Category Archives: Syndication

Syndication

Is FeedBurner Having Scaling Problems?

The last few days, when I log in to check my feed usage, FeedBurner tells me how many subscribers I have but claims I had no item views and no item clicks the previous day. Some indeterminate time later in the day the real stats magically appear. Are they having trouble completing the “big crunch” in the time between midnight (I assume PST) and my EST morning?

Maybe I’m just paranoid, but… it seems every time Google buys someone, they simultaneously start having scaling difficulties. The question is: is it a chicken thing, or an egg thing? Do companies that get to a size where scaling is becoming a problem become natural targets for Google acquisition? Or does getting bought by Google bring you the kiss of death, scaling-wise (just look at Blogger?)

File this under baseless rumours, if you like. We’ll see what happens as time goes on.

Update: I actually received an email from someone at Google about this (sorry for the delay in posting the update, but I don’t often read that email account). I won’t repeat it in full, but suffice it to say that there is a “big crunch” (as the writer calls it: “nightly roll-ups”) which begin at midnight Central time and last a few hours. It has apparently always been thus. However, I still don’t see my stats until about 10-11 am EST, which is different than before, so I guess I’ll have to report that as… an issue. Though not, I assume, anything to do with Google. :-)

P2P Multicast Feed Distribution with FeedTree

I’ve been interested in P2P approaches to syndication for a while, and FeedTree is a research project offering one solution to the problem. This poster provides a good overview of how the system works. A more detailed technical description is available here.

In a nutshell, an HTTP proxy on each reader’s machine becomes a node in a Pastry overlay network. The node then joins a multicast tree for each subscribed feed, and updates are pushed to all subscribers using the Scribe group messaging protocol. Feeds are either directly published into the network by FeedTree-aware publishers, or are polled by some subset of interested nodes on behalf of all the others. A digital signature can be added to the feed by the publisher to prevent spoofing. Configuring your feed reader to use the proxy is quite simple, in most cases, and then you’re set. Publishing takes a bit more work to set up, at present, but I don’t see why you couldn’t eventually wrap a simple GUI/wizard around this process to make it painless.

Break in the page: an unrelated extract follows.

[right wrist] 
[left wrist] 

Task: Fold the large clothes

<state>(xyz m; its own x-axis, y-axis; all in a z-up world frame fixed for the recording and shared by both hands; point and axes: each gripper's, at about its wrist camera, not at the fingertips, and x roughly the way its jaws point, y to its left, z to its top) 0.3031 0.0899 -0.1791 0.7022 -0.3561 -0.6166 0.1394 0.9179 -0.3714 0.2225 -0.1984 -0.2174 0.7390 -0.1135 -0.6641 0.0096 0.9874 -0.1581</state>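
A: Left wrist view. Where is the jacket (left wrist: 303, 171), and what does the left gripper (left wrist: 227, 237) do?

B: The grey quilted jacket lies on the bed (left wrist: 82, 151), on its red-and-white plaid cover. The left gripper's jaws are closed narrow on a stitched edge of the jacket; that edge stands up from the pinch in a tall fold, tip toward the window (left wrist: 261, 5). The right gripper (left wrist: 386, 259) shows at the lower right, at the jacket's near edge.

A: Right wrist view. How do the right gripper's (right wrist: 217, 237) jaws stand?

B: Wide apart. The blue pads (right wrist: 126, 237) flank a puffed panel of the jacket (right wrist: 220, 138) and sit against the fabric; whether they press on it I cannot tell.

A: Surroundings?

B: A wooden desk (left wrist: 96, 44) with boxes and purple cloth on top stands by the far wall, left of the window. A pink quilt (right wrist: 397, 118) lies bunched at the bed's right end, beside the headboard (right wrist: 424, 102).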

I had every intention of giving FeedTree a go before posting this, but here’s the rub: “Step 2: Be sure that your computer is accessible from the Internet on port 29690.” Well, I could have done so, but it would have required re-configuring my entire home network first. I couldn’t justify the effort just to try out one piece of software. I suspect most software end-users either wouldn’t have the permissions necessary to meet this requirement; wouldn’t know how to go about it; or, like me, wouldn’t be sufficiently motivated to take the trouble. Alas, methinks this is a showstopper if FeedTree is to become anything more than a research project. That’s a shame.

The “not even on the napkin” approach I had in my head was based on JXTA, of course (a JXTA-based solution would remove the need to hack your network, making it end-user friendly, for one thing.) Rather than pushing updates to subscribers, I envisioned peers using the Discovery service to advertise and search for feeds. To wit: rather than polling feed A every hour, the peer would first try to discover a copy of the feed less than one-hour old. If none could be found, only then would it poll feed A’s source, and publish an appropriately time-stamped advertisement for other peers to discover. The FeedTree “push” approach provides for more timely updates than this if the publisher injects the feed directly into the FeedTree network. Also, I can see the potential in my scheme to end up with “too many” peers polling for a feed, if their desired polling frequencies are too much out of synch. This requires considerably more thought. FeedTree also allows multiple “volunteers” to poll a feed in order to maintain a certain level of timeliness, but the overall polling frequency is better controlled.

Anyway, I’m glad to see someone doing real work on alternatives to uncontrolled HTTP polling for feeds. Ultimately, though, I don’t see anything gaining wide usage that isn’t dead-simple to install and use, without regard to network topology. (Imagine that you did get FeedTree installed on your laptop at home. As soon as you take the machine to the office, or to school or wherever…you’re hosed. *sigh*) And without mass adoption and seamless mobile usage, no solution will be able to make any real dent in the scaling problem.

All Feeds Lead to Rome

There’s probably no completely painless way to deal programmatically with the tangled mess of syndication formats, but the Rome project is looking promising. Unlike the Jakarta Commons FeedParser, Rome not only parses feeds but also provides:

  • RSS-specific, Atom-specific, and generalized object models–handy if you want to persist feeds after you’ve parsed them;
  • generators for all syndication formats;
  • conversion from any format to any other.

Apparently, there’s some co-operation brewing between the FeedParser and Rome folks, which will no doubt be good news for Java feed hackers everywhere.